De kans op een grote uitbraak in Nederland lijkt klein. Hiervoor heb je een flink aantal besmette vogels (en dus muggen) nodig, dat is voor zover bekend nog niet het geval. Mocht dat veranderen of ga je met je paard naar zuidelijke landen, dan bestaat er een goede bescherming, namelijk een vaccinatie. “Omdat die nog weinig wordt gebruikt, kost het wel een paar tientjes. Na een booster is één keer per jaar voldoende. In het voorjaar, zodat je paard optimale afweer heeft als de muggen actief zijn.” Wie niet wil of kan vaccineren tegen het westnijlvirus maar er wel bang voor is, kan proberen te voorkomen dat een paard wordt gebeten door muggen. “Gebruik vliegendekens, insectenwerende middelen, dat soort zaken.”

 

Omdat het woord ‘virus’ in deze periode met alle corona-uitbraken enigszins beladen is, is er veel aandacht voor de vondst van de besmette mus. Frippiat kan zich dat voorstellen, maar wil iedereen geruststellen. “In zuidelijke landen komt het regelmatiger voor bij mensen en paarden.

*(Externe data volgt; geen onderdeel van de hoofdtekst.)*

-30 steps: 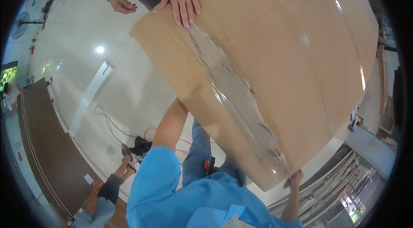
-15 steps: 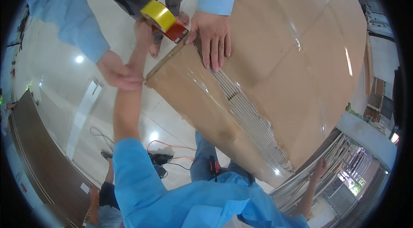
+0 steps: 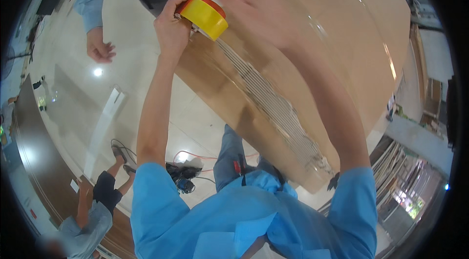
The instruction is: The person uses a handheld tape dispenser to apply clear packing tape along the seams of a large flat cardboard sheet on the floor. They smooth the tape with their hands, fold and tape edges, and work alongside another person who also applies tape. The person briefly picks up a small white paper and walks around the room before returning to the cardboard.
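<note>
Now in the left hand (image 3: 172, 27): one yellow tape dispenser (image 3: 205, 15), on one cardboard box (image 3: 312, 73).

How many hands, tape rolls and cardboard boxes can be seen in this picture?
Hands: 3 (left hand, right hand, co-worker's hand)
Tape roll: 1
Box: 1
Total: 5

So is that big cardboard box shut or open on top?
Shut: the cardboard box shows flat closed flaps, with clear tape along its edge. The left hand holds a yellow tape dispenser at its corner.
</note>
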Demonstrator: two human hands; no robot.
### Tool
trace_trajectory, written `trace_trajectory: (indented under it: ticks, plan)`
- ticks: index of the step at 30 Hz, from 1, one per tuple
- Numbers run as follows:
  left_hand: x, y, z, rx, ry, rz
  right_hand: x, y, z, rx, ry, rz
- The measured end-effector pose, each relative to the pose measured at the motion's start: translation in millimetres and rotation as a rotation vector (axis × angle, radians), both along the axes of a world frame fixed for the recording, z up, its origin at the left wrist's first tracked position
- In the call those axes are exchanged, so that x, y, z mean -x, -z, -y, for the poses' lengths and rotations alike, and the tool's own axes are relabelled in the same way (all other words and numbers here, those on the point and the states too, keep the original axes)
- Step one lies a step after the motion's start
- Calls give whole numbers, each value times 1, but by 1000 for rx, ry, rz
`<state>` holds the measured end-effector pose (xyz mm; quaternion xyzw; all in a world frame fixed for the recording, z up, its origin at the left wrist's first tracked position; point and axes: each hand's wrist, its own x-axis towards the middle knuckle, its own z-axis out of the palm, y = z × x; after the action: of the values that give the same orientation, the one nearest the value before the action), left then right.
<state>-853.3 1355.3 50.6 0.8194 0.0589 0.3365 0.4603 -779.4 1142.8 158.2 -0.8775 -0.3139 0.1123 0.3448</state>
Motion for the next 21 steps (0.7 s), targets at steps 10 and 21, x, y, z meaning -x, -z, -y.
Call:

Zolang er geen grote besmettingshaard wordt gevonden, is het risico hier echter niet zo groot. En zelfs als die haard er wél is, bestaat er een goede vaccinatie voor paarden. Voor mensen is die er nog niet. Nog geen reden voor paniek dus, maar wel genoeg reden voor artsen en dierenartsen om alert te zijn.”